Victor a grogné de douleur alors qu’une balle lui éraflait l’épaule gauche, projetant une fine brume de sang sur le mur. Il s’est abrité derrière un pilier structurel, son arme cliquant à vide.

Il a rapidement éjecté le chargeur et a cherché un autre, mais sa main est revenue vide. Ivan a vu la pause. Il s’est avancé, levant son arme pour achever le caïd de New York une bonne fois pour toutes. Le cœur de Harper battait contre ses côtes comme un marteau-piqueur.

Elle a vu Victor saigner. Elle a vu l’homme qui venait d’effacer ses dettes, de valider son corps et de la traiter comme une reine sur le point d’être exécutée. Le même instinct de survie primaire et désespéré qui l’avait forcée à crocheter une serrure avec un clou rouillé 15 ans auparavant a soudainement rugi à nouveau dans sa poitrine lourde. Elle n’a pas réfléchi.

Elle a agi. À côté de la table en marbre renversée se trouvait une immense statue en bronze massif d’un titan grec. Elle pesait facilement 60 livres, bien trop lourde pour qu’une femme typique la soulève rapidement. Mais Harper était bâtie avec une charpente robuste et puissante.

Poussée par une adrénaline pure et sans mélange, elle a saisi la lourde base en bronze, poussant avec ses cuisses puissantes et épaisses, elle s’est lancée du sol. Avec un cri guttural, Harper a projeté la statue en bronze de 60 livres directement dans le dos d’Ivan. Le métal lourd a frappé l’assassin russe en plein dans la colonne vertébrale avec un craquement écœurant. Ivan a lâché son arme, poussant un hurlement d’agonie à bout de souffle alors que ses genoux fléchissaient, s’effondrant violemment au sol.

La distraction était tout ce dont Victor avait besoin. Il a bondi à travers la pièce, comblant la distance dans un flou de vitesse terrifiante. Il a arraché un couteau de combat tactique de son étui de cheville et l’a enfoncé avec une force létale et impitoyable directement dans la poitrine d’Ivan.
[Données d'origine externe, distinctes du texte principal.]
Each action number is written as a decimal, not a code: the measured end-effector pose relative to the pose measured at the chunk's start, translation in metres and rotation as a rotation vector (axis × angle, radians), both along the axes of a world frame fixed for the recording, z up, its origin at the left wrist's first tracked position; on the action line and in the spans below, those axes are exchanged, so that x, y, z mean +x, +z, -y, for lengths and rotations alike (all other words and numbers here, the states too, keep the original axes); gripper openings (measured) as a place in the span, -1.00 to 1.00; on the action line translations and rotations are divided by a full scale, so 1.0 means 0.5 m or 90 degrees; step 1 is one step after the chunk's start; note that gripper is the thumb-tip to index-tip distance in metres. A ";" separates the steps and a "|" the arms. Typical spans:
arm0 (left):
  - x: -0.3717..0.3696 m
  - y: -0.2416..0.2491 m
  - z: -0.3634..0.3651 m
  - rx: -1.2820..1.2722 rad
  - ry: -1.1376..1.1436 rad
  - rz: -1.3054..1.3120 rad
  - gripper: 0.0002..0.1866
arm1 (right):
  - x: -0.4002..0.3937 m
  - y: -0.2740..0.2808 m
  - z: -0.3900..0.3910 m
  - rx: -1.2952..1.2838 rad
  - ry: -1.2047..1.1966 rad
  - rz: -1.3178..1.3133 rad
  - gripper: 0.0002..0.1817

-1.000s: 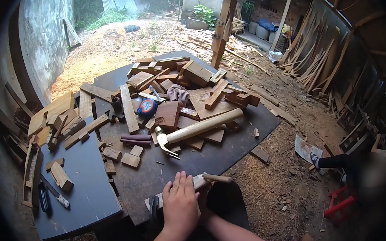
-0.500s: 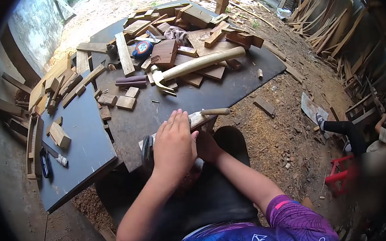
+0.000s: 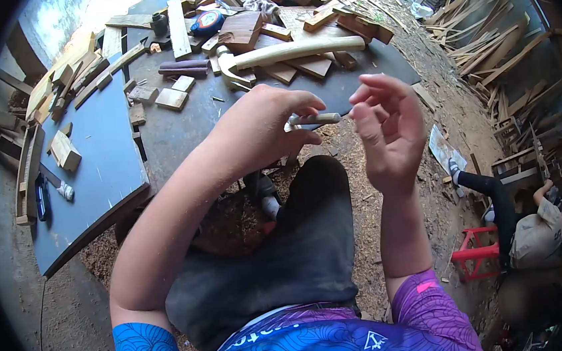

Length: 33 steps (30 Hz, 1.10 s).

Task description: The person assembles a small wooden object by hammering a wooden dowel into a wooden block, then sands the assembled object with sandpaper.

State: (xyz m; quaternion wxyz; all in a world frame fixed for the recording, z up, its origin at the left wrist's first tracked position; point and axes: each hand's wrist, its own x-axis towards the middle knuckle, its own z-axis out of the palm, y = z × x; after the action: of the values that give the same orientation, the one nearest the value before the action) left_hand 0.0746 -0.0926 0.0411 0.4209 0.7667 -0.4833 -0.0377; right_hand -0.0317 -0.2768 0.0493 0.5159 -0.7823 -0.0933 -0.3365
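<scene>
My left hand [image 3: 273,123] is raised over the near edge of the bench, fingers and thumb apart. Behind its fingertips a round wooden stick [image 3: 319,118] sticks out; the hand hides whatever it joins. To the right of the stick, my right hand [image 3: 392,129] is up in the air with its palm turned inward and fingers loosely curled, nothing visible in it. Beyond both hands a claw hammer [image 3: 303,50] with a pale wooden handle rests against wood pieces. Two dark purplish sticks [image 3: 183,68] and small wood blocks [image 3: 171,99] lie left of it.
A blue tape measure [image 3: 207,23] sits among piled offcuts at the back. On the left board [image 3: 102,151] are a wood block [image 3: 65,151] and a wrapped-handle tool [image 3: 63,189]. A person [image 3: 537,233] sits at right by a red stool [image 3: 478,252]. Wood strips lean behind.
My hands have lifted off the pale wooden piece and moved apart, the right one out to the right. The view has tilted down, so the bench appears higher.
</scene>
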 end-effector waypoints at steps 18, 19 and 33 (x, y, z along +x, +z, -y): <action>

Le penthouse est tombé dans un silence complet, à l’exception des alarmes de sécurité hurlantes.

Harper se tenait figée, sa poitrine se soulevant, ses mains tremblant violemment. Elle a regardé le sang sur le sol, son esprit sombrant dans le choc. Elle a vacillé sur ses pieds, l’adrénaline quittant rapidement son système. Victor a retiré la lame et s’est tourné vers elle.

Il saignait de l’épaule, couvert de poussière de plâtre, mais ses yeux brillaient d’une admiration terrifiante et révérencieuse. Il a traversé la pièce en deux foulées et a enroulé ses bras massifs et tachés de sang autour de sa taille, la tirant contre sa poitrine. « Tu m’as encore sauvé », a soufflé Victor dans ses cheveux, sa voix rauque d’émotion. Il a enfoui son visage dans le creux de son cou, inhalant son parfum.
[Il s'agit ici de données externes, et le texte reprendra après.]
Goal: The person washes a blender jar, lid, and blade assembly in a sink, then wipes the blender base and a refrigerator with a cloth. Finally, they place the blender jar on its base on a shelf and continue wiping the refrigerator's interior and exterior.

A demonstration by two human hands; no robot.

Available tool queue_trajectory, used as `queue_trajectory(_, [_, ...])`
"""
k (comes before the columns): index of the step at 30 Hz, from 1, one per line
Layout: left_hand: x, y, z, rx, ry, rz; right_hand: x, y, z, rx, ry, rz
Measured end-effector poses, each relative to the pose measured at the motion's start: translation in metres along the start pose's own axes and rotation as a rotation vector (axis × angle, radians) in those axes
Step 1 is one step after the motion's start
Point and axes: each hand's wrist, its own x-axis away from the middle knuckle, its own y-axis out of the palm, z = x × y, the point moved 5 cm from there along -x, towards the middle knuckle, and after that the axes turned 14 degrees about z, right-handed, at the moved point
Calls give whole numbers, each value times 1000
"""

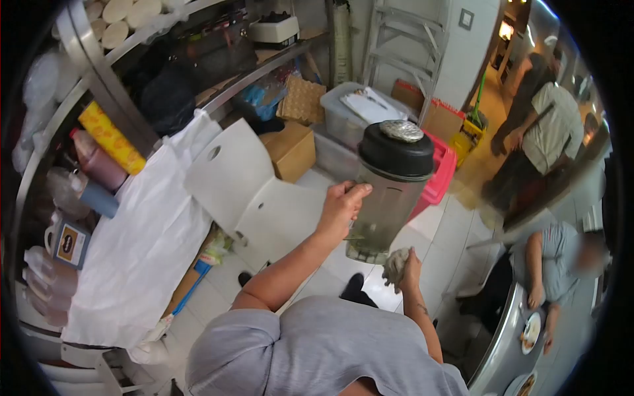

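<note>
A tall see-through blender jar hangs upright in front of me, with my left hand wrapped round its handle side. Its black lid is on, topped by a crumpled piece of foil. Greenish residue shows low in the jar. My right hand is closed on a bunched grey cloth, close beside the jar's base.
A white chair stands ahead left, near a cardboard box and plastic bins. Shelves with bottles line the left. At right, a person sits at a metal table with plates; others stand beyond.
</note>
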Motion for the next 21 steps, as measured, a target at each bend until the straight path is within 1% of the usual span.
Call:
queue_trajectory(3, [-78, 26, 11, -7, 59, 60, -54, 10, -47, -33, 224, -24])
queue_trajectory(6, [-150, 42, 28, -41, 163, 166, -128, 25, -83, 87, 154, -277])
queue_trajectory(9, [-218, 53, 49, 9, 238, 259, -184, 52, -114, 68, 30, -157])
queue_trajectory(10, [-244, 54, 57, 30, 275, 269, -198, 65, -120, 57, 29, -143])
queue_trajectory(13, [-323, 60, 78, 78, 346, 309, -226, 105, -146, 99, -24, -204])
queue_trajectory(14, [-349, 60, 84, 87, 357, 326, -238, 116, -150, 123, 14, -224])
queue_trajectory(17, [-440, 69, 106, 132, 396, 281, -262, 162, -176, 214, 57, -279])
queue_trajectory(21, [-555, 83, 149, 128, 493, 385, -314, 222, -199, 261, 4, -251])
« Toi, femme magnifique, féroce et splendide, tu m’as encore sauvé. — J’ai cru… j’ai cru qu’il allait te tuer », a sangloté Harper, enroulant ses bras potelés fermement autour de son large cou, s’accrochant à lui comme s’il était la seule chose solide qui restait dans l’univers. Victor s’est reculé, encadrant son visage rougi et taché de larmes dans ses mains.

Il a regardé profondément dans ses yeux noisette. « Dominique est un homme mort. Le reste des Romanov sera éradiqué avant le lever du soleil », a juré Victor, sa voix un serment sombre et solennel. Il a embrassé son front, puis ses joues, et enfin, il a pressé fermement ses lèvres contre les siennes.

C’était un baiser de possession absolue, une marque sur son âme qui la revendiquait pour toujours. Quand il s’est finalement retiré, Harper était à bout de souffle, son cœur battant contre sa poitrine. « Plus de fuite, Harper ! » a déclaré Victor, embrassant une dernière fois le tatouage déchiqueté sur son poignet.

« Plus besoin de te cacher. Tu es ma sauveuse, mon sanctuaire, et à partir de ce soir, tu es la reine incontestée de cette ville. Quiconque te regarde de travers perdra ses yeux. Tu m’appartiens, et je t’appartiens.

» Et debout, dans les décombres du penthouse, entourée de verres brisés et de fantômes vaincus, Harper l’a finalement cru.